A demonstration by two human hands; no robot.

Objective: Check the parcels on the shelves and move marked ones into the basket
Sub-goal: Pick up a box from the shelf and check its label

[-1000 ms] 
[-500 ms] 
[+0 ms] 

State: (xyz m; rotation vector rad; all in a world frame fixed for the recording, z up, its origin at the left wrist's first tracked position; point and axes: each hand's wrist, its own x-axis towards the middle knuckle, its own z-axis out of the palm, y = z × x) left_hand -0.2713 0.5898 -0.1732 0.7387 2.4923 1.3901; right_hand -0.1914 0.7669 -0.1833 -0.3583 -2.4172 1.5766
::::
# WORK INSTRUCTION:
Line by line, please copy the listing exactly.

# OUTPUT BELOW:
A demonstration by two human hands; no robot.

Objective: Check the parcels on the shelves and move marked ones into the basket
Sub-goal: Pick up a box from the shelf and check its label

[-1000 ms] 
[-500 ms] 
[+0 ms] 

State: (xyz m; rotation vector rad; all in a world frame fixed for the recording, z up, its origin at the left wrist's first tracked position; point and axes: each hand's wrist, its own x-axis towards the middle knuckle, its own z-axis out of the palm, y = z × x) left_hand -0.2713 0.5898 -0.1732 0.7387 2.4923 1.3901; right_hand -0.1914 0.7669 -0.1833 -0.3583 -2.4172 1.5766

The answer is complete.